Who am I to deny, by stating squeamishness, morals etc etc, others receiving one. If the donor’s family, new mother, partner are all ok with its then fine.

Look up MRKH, think of its implications then deny this operation to others.

AnyFucker · 05/12/2018 11:13

This reply has been deleted

Message deleted by MNHQ. Here's a link to our Talk Guidelines.

SummerGems · 05/12/2018 11:14

Why is whether I have children relevant? But yes, in answer to your question I have a child, I have also been through secondary infertility, however I would never want the uterus of a dead woman implanted into me and neither would I ever have wanted to have a conversation with a child of mine to explain that they were born from the uterus of a dead woman.

And it’s different from a heart, kidney, liver etc because any of those organs would be used to save my life, not to (potentially) create more life at the possible risk of many babies through miscarriage during the process.
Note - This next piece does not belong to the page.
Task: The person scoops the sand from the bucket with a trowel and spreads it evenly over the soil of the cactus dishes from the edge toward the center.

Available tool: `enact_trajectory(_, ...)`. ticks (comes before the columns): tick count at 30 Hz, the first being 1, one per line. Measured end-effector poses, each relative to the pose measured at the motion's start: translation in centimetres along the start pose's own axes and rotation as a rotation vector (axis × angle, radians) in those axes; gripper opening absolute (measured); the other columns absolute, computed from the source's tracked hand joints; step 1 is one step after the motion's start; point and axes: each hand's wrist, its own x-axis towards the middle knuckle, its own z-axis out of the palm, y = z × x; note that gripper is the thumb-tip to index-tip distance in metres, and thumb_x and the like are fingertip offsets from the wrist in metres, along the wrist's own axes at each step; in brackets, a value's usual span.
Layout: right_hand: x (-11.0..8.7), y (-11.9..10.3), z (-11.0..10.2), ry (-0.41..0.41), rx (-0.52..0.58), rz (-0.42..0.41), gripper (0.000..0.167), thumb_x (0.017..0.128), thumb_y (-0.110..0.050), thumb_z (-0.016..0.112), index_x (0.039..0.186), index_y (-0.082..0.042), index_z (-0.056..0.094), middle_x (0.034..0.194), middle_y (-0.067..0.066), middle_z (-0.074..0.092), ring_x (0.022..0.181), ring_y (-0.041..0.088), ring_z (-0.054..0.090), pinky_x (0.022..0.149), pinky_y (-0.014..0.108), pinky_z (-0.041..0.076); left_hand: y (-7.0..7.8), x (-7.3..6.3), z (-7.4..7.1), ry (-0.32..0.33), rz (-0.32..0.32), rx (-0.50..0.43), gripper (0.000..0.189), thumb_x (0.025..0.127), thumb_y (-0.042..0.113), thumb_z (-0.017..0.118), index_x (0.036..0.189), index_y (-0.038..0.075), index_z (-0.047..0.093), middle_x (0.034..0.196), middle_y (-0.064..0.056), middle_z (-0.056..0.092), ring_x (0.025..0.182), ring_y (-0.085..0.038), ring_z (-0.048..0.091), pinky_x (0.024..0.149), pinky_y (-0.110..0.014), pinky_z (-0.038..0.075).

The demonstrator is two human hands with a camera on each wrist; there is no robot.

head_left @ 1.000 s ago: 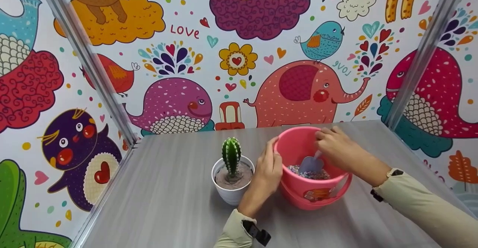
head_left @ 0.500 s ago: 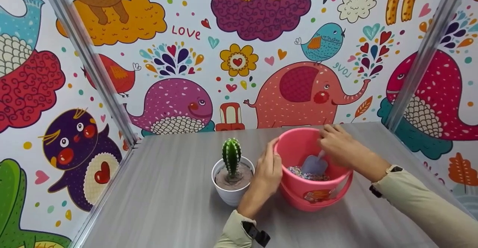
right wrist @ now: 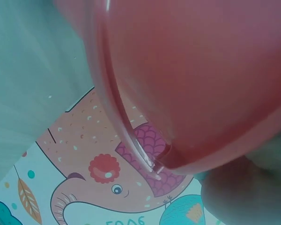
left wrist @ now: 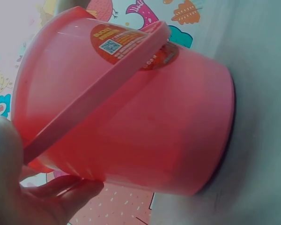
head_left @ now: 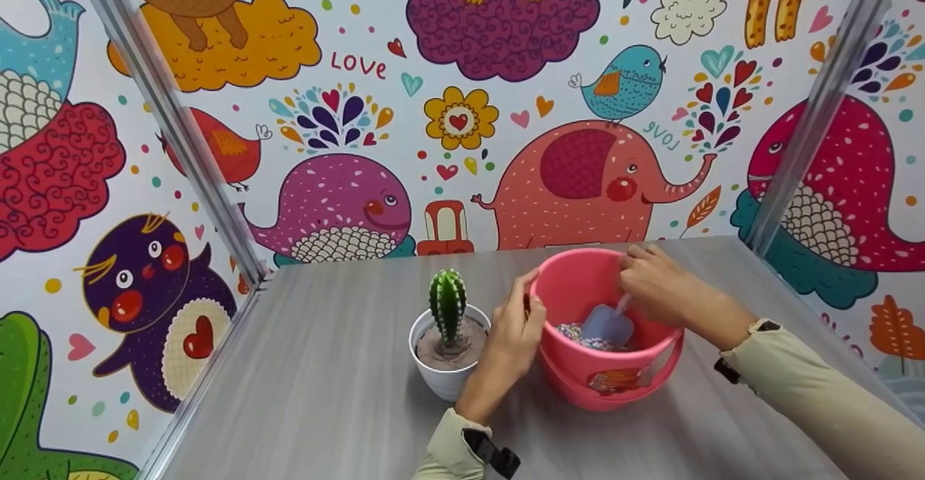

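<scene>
A pink plastic bucket [head_left: 600, 386] stands on the table, its band handle hanging down along the near side. My left hand [head_left: 509, 335] holds the bucket at its left rim; in the left wrist view, fingers [left wrist: 82, 192] lie against its outer wall by the handle's end. My right hand [head_left: 661, 285] reaches over the far right rim and grips the handle of a small grey-blue toy shovel [head_left: 605, 323]. The shovel's blade is in the multicoloured small beads or gravel [head_left: 571, 332] at the bucket's bottom. In the right wrist view the bucket wall [right wrist: 210, 79] hides the shovel.
Left of the bucket, close to my left forearm, stands a white pot [head_left: 444, 382] with a green cactus [head_left: 448, 306] in brownish soil. A grey wood-grain table [head_left: 318, 379] lies beneath. Patterned wall panels [head_left: 462, 53] with metal posts [head_left: 181, 126] enclose the back and sides.
The shovel blade has shifted slightly right inside the bucket, and my right hand moved a little right with it. My left hand stays at the rim, its thumb lifted slightly.
</scene>
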Motion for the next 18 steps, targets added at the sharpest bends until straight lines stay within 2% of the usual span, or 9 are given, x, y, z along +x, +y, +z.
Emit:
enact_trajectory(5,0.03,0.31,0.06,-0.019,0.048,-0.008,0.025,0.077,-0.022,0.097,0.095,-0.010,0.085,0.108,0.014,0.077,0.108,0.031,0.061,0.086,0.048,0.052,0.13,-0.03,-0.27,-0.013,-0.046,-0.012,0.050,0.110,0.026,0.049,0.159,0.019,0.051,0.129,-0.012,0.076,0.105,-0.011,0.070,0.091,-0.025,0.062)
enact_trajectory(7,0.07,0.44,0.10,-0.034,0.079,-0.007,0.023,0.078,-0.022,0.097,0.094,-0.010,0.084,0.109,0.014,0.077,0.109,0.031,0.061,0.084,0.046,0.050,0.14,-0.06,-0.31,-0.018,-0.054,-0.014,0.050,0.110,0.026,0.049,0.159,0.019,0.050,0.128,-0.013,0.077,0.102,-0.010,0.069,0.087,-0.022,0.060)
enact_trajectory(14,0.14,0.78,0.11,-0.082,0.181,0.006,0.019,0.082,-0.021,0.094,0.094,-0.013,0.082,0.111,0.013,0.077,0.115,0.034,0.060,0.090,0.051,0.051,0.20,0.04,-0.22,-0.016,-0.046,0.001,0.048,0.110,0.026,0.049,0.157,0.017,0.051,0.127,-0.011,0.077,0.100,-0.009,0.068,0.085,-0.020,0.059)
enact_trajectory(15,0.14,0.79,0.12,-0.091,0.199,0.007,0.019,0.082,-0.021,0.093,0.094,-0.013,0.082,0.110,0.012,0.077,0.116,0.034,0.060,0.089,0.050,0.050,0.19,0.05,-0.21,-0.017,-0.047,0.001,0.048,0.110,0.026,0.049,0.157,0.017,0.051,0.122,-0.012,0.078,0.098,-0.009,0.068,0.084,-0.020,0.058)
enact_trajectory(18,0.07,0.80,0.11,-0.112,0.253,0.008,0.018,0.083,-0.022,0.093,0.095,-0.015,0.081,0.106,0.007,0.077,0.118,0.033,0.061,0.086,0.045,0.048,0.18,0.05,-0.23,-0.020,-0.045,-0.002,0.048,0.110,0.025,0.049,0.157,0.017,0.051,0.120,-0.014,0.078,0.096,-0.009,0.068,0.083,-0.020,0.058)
And I find the idea of being born from the uterus of a dead woman quite horrifying, I can’t imagine that there won’t be children who grow up thinking similar.

OP posts:
thinkful · 05/12/2018 11:14

I don't really like the thought of organ donation full stop. Breathing through someone else's lungs or having blood pumping through their heart cursing through my veins. Seeing through their eyes etc. I am on the organ donor register though because it doesn't matter to me what happens to my body after I die and also because it's moral (for me) to allow it - I also give blood and wouldn't hesitate to donate a kidney to a family member that needed it. So I'd be happy to consent to uterus and egg donation too. But I find the whole thing a bit grisly if I'm honest.

Rainbunny · 05/12/2018 11:14

"women already donates their eggs and men their sperm. Surely the donor did agree to this when she was alive and I see no problem with it."

I hope so but if she was a ordinary person who was an organ donor do you really think she would have considered the possibility that it now could include her eggs? I must confess that until I heard about this I never thought that my being an organ donor included my eggs? If my eggs were any good (they're not) I would have no problem with it but I think people should be made aware and asked for explicit consent. Your eggs and sperm are not just organs, they can create life which is a massively significant consequence.

abacucat · 05/12/2018 11:16

The difference with donating any other organ is it only involves the consent of the donator and receiver. With organs, eggs and sperm there is a third person involved who has not consented - the child born from this.